» **EXERCISE DIRECTIONS**:
The line with "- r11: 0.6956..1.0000", the line with "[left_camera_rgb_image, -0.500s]", and all lines between them in the material below: return these exactly, and no others.

» **SOURCE MATERIAL**:
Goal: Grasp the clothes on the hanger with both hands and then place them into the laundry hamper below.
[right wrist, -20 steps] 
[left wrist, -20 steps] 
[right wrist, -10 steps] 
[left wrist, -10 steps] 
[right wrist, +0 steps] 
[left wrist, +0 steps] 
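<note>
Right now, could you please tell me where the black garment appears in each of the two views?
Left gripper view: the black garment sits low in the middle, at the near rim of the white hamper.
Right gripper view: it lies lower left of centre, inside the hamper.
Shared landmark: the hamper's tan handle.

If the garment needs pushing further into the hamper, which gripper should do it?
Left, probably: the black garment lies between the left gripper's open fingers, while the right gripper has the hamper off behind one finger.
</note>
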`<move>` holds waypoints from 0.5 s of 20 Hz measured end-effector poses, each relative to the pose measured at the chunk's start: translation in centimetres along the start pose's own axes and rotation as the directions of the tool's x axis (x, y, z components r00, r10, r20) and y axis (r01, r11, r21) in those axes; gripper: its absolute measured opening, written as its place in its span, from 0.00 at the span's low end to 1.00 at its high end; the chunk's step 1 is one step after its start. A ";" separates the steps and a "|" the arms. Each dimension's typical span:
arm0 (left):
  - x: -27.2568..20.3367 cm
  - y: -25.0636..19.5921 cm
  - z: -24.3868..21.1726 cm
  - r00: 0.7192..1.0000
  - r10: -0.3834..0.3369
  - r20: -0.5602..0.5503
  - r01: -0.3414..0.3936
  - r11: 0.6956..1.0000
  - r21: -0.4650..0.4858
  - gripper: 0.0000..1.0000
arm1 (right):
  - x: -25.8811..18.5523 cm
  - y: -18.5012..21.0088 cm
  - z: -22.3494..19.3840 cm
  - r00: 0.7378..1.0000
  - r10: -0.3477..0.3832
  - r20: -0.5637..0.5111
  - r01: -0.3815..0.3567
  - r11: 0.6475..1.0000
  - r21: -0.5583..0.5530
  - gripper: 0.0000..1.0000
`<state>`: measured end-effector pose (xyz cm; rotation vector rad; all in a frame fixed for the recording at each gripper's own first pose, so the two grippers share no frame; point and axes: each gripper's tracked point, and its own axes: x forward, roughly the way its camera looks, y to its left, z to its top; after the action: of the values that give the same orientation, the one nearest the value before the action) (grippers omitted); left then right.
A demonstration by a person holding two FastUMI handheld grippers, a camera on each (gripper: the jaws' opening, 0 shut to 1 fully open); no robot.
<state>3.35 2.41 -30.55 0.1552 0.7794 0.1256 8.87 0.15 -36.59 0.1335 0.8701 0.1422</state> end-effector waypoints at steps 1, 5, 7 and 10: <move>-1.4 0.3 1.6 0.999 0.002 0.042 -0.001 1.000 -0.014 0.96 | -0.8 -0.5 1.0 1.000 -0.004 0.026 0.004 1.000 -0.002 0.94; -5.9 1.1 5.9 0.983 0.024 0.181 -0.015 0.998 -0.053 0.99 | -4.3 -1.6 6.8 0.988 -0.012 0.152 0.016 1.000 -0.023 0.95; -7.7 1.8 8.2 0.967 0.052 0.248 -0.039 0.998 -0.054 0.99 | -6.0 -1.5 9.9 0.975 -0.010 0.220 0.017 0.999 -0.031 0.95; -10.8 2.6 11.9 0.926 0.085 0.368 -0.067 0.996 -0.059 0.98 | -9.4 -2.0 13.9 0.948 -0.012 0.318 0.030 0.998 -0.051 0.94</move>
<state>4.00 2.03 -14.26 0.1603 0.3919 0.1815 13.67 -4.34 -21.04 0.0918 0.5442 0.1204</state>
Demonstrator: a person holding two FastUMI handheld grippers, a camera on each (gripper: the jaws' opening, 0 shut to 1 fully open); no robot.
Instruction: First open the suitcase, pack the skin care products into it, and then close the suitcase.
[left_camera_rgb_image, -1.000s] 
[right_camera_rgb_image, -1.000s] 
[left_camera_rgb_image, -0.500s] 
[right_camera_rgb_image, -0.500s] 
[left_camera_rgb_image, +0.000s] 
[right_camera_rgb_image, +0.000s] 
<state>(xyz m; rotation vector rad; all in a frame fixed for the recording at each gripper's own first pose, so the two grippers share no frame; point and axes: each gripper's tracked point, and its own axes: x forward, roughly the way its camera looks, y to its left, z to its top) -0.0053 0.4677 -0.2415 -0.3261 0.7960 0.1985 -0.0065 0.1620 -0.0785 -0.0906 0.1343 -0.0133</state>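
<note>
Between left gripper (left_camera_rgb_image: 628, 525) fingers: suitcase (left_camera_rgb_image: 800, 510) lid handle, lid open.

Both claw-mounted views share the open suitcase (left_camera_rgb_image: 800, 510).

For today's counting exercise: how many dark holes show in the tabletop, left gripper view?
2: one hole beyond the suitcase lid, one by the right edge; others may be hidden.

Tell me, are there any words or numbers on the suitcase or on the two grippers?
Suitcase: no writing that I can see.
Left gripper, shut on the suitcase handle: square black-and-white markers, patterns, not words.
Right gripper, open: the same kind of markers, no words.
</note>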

» **EXERCISE RESULT**:
  - r11: 0.6956..1.0000
  - r21: -0.4650..0.4858
  - gripper: 0.0000..1.0000
arm1 (right):
  - x: -25.8811..18.5523 cm
  - y: -18.5012..21.0088 cm
  - z: -22.3494..19.3840 cm
  - r00: 0.7378..1.0000
  - r10: -0.3477..0.3832
  - r20: -0.5637..0.5111
  - r01: -0.3815..0.3567
  - r11: 0.6475..1.0000
  - r21: -0.5583..0.5530
  - gripper: 0.0000..1.0000
`<state>`: measured end-effector pose (xyz cm; rotation vector rad; all in a frame fixed for the recording at each gripper's own first pose, so the two grippers share no frame; point and axes: each gripper's tracked point, and its own axes: x forward, roughly the way its camera looks, y to its left, z to its top; after the action: of the values that give the same orientation, the one nearest the value before the action) (grippers omitted); left then right.
A demonstration by a person holding two FastUMI handheld grippers, a camera on each (gripper: the jaws' opening, 0 shut to 1 fully open); no robot.
<state>3.35 2.41 -30.55 0.1552 0.7794 0.1256 8.87 0.15 -36.59 0.1335 0.8701 0.1422</state> end-effector waypoints at steps 1, 5, 7 and 10: <move>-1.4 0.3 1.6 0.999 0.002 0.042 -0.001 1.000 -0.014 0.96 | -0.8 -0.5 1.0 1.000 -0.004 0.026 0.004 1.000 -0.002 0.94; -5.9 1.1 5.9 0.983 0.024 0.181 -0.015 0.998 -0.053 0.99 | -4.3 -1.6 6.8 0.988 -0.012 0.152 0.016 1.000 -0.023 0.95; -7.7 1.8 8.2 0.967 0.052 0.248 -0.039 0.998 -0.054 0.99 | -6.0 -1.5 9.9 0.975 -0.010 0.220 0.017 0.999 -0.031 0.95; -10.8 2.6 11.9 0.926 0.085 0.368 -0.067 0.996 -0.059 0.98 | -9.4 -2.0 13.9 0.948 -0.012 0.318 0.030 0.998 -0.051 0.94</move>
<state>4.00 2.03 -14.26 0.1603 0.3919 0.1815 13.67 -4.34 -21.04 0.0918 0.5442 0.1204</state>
Demonstrator: a person holding two FastUMI handheld grippers, a camera on each (gripper: the jaws' opening, 0 shut to 1 fully open); no robot.
Instruction: First open the suitcase, pack the skin care products into it, and then close the suitcase.
[left_camera_rgb_image, -1.000s] 
[right_camera_rgb_image, -1.000s] 
[left_camera_rgb_image, -0.500s] 

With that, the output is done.